Epilogo
Pella, regno di Macedonia, 360 a.C.
2121 anni prima…
Quando il rostro in bronzo della trireme entrò nel golfo di Termaico, sull’Egeo, il sole del ventesimo giorno era già alto nel cielo.
Dopo la morte in mare di Archita, Timeo di Mnesagete aveva preso il comando della nave. I centoventotto rotoli che avevano a bordo non erano stati distrutti come avrebbe desiderato il loro maestro. D’altra parte, non potevano essere riportati nella Magna Grecia, perché non tutti avrebbero creduto che la morte dello stratego fosse stata un incidente.
Dove andare quindi? Dove potevano essere nascosti scritti tanto potenti da consentire di prevedere il futuro?
La risposta era soltanto una: collocarli in bella vista tra altre migliaia, se non milioni di rotoli, che contenevano il sapere dell’umanità. Quale posto migliore se non una biblioteca, magari quella di un giovane monarca da poco incoronato?
Appena la trireme ebbe attraccato alla banchina, con l’acropoli che svettava sotto le cime verdeggianti della Bottiea, Timeo supervisionò i marinai che scaricavano i rotoli.
Non poteva sapere quale sorte sarebbe toccata loro negli anni e nei secoli successivi, troppo lontani perché lui si avventurasse in previsioni. Non poteva immaginare che sarebbero sopravvissuti a incendi, guerre e carestie. Non poteva neppure vaticinare che alla fine, duemila anni dopo, sarebbero stati trascritti in un libro in miniatura, poi inserito in una gemma.
Tutto ciò che gli interessava in quel momento era invece usarli a suo vantaggio: per vendicare la sua famiglia massacrata dai persiani innanzitutto, ma anche e soprattutto per trarne profitti, notorietà, denaro e prestigio personale.

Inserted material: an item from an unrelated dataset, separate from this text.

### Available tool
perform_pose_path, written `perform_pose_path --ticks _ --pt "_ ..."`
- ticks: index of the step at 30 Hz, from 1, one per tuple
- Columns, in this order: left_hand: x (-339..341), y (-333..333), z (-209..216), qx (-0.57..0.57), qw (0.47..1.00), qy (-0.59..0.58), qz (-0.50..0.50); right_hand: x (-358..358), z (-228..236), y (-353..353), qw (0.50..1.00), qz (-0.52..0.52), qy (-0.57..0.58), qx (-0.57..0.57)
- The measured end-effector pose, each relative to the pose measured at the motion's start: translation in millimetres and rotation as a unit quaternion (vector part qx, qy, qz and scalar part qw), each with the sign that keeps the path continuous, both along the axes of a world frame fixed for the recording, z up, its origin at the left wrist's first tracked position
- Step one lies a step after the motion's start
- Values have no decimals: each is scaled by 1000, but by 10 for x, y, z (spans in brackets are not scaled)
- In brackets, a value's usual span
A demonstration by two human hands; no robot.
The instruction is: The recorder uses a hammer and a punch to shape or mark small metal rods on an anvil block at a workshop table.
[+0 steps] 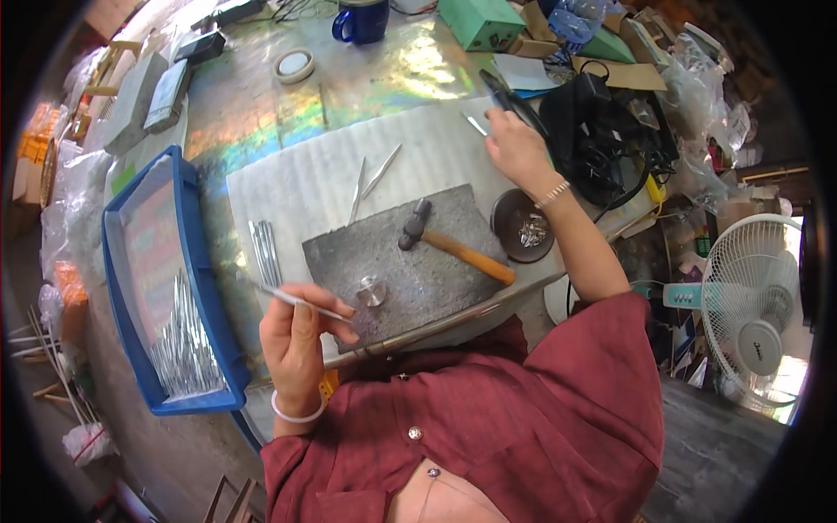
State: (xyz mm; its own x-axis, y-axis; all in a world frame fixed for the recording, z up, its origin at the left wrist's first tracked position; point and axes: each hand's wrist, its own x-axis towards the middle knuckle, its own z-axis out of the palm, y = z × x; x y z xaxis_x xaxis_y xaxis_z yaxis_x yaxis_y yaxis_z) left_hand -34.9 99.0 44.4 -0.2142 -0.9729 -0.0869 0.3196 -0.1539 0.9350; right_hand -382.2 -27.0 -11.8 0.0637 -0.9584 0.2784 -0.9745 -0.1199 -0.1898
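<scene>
My left hand [295, 344] is closed on a slender silver metal strip [307, 302], held over the near left corner of a dark grey slab [340, 253]. On the slab lie a hammer [466, 257] with a wooden handle and a small round metal piece [371, 291]. My right hand [520, 152] is stretched to the far right, fingers drawn together at the end of a thin silver piece [475, 124]; its grip is partly hidden. Two pointed silver strips [377, 173] rest on the white foam sheet [296, 170], and a bundle of strips [264, 253] lies left of the slab.
A blue tray [228, 349] at left holds many silver strips. Right of the slab, a dark round dish [501, 222] contains small metal bits. A black bag [580, 118], tape roll [294, 65], blue mug [362, 22] and green box [479, 22] stand farther back; a fan [754, 305] is at right.
</scene>
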Motion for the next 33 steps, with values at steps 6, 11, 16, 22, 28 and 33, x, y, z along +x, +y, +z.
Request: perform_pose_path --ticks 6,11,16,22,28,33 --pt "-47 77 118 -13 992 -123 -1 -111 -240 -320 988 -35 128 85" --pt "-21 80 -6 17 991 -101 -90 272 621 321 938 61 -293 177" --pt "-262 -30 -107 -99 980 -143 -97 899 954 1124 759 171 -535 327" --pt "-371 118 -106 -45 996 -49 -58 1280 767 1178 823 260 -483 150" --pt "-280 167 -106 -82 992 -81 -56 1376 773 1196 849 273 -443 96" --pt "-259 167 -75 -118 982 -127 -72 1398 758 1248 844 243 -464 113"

«Timeo!», si rivolse a lui un ufficiale, «un emissario ti attende per condurti a Palazzo. Il re è ansioso di conoscerti».
Il matematico annuì, lisciandosi la veste gualcita per il lungo viaggio. Filippo II, della dinastia degli Argeadi, era il diciottesimo re di Macedonia, da poco asceso al trono. Era stato il soggetto inconsapevole di numerose “ipotesi” di Archita, ancora prima che indossasse il diadema e quando il maestro era ancora in sé.
Il monarca non poteva certo immaginarlo, ma lui invece sì: entro pochi anni avrebbe generato un erede, che su suo consiglio avrebbe chiamato Aléxandros. Grazie alle previsioni di Timeo, il giovane condottiero avrebbe sconfitto l’odiato l’Impero persiano e sarebbe stato ricordato per sempre come Alessandro Magno.